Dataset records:
»»

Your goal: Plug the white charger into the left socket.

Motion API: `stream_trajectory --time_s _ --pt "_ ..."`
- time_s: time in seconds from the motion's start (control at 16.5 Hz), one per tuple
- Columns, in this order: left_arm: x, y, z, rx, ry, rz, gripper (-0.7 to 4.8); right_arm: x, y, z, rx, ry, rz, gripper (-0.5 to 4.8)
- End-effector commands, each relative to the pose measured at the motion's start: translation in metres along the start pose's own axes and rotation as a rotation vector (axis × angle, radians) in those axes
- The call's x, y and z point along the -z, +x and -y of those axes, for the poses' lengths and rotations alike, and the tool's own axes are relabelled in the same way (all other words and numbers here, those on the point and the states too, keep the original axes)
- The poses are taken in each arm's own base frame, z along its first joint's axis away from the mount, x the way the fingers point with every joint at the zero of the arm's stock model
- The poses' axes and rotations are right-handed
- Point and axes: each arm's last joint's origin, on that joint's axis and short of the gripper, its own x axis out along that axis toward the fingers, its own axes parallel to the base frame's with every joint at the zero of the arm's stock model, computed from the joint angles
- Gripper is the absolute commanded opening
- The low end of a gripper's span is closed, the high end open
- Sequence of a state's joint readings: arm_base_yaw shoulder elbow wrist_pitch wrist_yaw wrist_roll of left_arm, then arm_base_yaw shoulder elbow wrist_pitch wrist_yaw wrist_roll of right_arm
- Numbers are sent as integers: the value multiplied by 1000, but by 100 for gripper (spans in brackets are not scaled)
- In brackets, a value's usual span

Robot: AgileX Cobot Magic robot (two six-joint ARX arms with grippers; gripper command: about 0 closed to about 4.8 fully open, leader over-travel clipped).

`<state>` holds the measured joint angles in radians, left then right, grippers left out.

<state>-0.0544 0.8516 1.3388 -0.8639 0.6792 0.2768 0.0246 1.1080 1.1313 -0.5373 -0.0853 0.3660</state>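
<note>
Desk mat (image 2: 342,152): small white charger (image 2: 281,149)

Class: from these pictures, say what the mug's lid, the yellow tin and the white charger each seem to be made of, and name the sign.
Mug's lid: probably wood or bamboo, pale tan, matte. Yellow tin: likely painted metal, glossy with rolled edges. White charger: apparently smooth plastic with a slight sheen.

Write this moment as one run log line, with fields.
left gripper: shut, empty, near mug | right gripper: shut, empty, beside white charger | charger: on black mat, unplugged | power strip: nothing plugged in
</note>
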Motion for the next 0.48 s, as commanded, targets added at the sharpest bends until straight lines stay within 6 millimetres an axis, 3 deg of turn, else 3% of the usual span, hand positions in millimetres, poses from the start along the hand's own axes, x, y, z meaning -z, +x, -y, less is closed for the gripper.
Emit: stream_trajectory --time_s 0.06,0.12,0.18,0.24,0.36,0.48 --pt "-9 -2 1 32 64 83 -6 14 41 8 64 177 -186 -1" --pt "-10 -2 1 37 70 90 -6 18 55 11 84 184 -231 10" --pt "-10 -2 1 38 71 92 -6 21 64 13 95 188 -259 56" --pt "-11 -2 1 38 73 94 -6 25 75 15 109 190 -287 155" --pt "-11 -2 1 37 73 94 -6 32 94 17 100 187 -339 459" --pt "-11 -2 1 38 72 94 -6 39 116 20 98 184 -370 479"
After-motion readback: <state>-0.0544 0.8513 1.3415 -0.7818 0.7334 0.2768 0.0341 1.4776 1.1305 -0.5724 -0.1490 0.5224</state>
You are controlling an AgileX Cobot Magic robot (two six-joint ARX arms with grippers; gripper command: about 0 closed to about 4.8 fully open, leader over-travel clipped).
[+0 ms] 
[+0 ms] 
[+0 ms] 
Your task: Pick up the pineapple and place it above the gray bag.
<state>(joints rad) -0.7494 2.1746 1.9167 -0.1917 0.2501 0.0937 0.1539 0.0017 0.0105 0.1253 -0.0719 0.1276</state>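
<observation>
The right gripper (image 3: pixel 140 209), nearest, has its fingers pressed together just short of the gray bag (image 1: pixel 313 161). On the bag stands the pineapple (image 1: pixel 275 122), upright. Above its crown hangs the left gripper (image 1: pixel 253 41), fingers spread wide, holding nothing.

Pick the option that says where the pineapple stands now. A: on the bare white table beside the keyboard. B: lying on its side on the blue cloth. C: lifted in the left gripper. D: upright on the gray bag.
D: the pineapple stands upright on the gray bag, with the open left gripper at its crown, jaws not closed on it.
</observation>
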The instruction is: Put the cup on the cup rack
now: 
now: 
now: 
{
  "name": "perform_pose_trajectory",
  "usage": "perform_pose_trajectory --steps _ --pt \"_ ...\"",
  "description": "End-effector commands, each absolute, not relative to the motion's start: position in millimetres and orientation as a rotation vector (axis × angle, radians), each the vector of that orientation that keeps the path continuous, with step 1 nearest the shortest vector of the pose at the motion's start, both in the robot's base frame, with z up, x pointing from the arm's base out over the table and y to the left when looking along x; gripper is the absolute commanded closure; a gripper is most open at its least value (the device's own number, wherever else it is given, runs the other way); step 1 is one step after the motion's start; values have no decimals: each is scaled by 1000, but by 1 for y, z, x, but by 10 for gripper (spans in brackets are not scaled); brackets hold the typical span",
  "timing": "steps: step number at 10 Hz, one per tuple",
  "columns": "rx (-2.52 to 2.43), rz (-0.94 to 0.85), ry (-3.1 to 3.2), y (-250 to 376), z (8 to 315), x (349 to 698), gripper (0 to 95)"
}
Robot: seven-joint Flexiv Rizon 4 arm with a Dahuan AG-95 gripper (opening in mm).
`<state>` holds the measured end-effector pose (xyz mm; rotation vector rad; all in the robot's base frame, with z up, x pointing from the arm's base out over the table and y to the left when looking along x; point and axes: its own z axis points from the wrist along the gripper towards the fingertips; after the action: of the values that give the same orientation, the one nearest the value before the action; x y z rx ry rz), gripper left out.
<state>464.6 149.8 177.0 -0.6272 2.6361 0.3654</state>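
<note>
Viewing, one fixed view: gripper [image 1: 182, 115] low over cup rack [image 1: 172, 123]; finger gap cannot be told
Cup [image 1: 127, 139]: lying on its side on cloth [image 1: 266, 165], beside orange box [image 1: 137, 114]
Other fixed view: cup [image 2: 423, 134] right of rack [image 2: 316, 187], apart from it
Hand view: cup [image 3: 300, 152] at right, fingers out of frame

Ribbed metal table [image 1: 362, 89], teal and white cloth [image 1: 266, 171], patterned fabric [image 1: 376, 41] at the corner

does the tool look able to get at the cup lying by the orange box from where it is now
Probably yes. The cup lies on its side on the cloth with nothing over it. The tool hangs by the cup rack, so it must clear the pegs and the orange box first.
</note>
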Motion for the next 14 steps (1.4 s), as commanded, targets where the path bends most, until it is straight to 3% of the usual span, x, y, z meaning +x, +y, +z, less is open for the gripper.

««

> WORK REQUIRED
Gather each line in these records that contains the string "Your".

> SOLUTION TO THIS PROBLEM
Your goal: Plug the white charger into the left socket.
Your task: Pick up the pineapple and place it above the gray bag.

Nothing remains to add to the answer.